This is a pipeline for extracting data from city directories
This is tested on Python 3.5.3.
Note: You will need to install two specific packages, libtesseract and libleptonica, due to the tesserocr package. These are system specific and instructions will vary depending on your OS or distro. If any issues arise, please look here https://github.com/sirfz/tesserocr and Google as necessary.
First start by setting up the Python virtualenv folder:
python3 -m venv /path/to/env
Then activate the environment by running:
source /path/to/env/bin/activate
pip3 install -r requirements_py3_macos.txt
Install homebrew here: https://brew.sh/
Then run:
brew install leptonica tesseract
Then install tesserocr by this command (tested on MacOS 10.14.1)

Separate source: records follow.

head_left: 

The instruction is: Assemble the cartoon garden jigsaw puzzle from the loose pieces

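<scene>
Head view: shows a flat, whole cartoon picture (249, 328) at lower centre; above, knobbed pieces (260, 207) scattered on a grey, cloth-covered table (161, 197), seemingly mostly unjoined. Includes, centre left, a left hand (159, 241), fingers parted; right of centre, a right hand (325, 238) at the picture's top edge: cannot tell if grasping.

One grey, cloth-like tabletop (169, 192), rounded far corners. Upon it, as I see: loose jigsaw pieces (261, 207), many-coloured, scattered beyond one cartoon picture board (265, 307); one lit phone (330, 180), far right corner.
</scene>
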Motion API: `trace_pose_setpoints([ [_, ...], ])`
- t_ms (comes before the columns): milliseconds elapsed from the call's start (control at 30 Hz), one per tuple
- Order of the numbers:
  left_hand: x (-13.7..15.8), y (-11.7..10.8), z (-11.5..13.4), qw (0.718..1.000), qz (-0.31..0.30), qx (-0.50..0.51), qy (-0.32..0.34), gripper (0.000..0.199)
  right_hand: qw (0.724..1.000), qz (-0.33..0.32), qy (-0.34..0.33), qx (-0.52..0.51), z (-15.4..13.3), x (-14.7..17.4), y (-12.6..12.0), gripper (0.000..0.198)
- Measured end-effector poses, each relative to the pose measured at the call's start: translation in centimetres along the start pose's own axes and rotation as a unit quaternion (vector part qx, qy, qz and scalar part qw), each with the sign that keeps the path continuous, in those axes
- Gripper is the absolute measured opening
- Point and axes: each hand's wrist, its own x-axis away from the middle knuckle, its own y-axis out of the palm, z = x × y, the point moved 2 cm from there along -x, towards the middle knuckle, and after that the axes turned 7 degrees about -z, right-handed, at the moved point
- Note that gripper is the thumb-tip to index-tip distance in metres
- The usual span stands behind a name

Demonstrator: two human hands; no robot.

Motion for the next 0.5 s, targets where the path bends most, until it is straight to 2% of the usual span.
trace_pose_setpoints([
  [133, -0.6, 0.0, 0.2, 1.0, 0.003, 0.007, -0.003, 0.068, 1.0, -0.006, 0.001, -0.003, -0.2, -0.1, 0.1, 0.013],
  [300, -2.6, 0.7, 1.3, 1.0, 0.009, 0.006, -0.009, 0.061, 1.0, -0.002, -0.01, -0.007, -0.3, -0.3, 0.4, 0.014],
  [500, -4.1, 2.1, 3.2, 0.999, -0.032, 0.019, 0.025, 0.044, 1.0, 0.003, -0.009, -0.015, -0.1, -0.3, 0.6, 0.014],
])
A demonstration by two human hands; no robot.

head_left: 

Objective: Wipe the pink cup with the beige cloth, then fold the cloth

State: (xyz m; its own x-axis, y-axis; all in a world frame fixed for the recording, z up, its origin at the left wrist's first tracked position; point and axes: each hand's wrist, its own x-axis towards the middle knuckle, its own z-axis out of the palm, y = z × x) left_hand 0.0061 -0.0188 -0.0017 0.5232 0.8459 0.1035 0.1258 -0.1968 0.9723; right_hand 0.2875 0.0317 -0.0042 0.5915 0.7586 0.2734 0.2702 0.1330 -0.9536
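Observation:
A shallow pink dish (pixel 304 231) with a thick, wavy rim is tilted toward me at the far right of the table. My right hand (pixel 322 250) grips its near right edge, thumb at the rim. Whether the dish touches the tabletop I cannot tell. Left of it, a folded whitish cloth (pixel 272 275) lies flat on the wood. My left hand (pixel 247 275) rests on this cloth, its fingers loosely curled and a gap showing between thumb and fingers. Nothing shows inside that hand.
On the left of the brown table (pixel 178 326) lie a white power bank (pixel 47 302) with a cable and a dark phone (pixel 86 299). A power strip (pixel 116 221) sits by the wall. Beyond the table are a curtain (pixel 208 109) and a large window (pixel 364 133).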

CC=clang XCC=clang++ CPPFLAGS="-stdlib=libc++ -DUSE_STD_NAMESPACE -mmacosx-version-min=10.8" pip3 install tesserocr
pip3 install -r requirements_py3_linux.txt
Then install the following packages based on your distro.
For Ubuntu:
sudo apt install tesseract-ocr libtesseract-dev libleptonica-dev
Then install tesserocr
pip3 install tesserocr
Follow the instructions given here: https://pypi.org/project/tesserocr/
Once finished, you can deactivate your environment by typing: deactivate
.
Once the env_vars.sh script has been gotten, run it when you activate the environment. That should work at the moment. We are in the process of shifting to an open source geocoder which will change the install instructions.
You will need to produce a StreetZipCity.csv file for your area. It can be missing the zipcode data, which are not necessary to the code.
If the tesseract ocr only works in one window, in that window, run this command:
python
import tesserocr
print(tesserocr.get_languages())
This will result in something like:
('/usr/local/share/tessdata/', ["eng", "osd", "snum"])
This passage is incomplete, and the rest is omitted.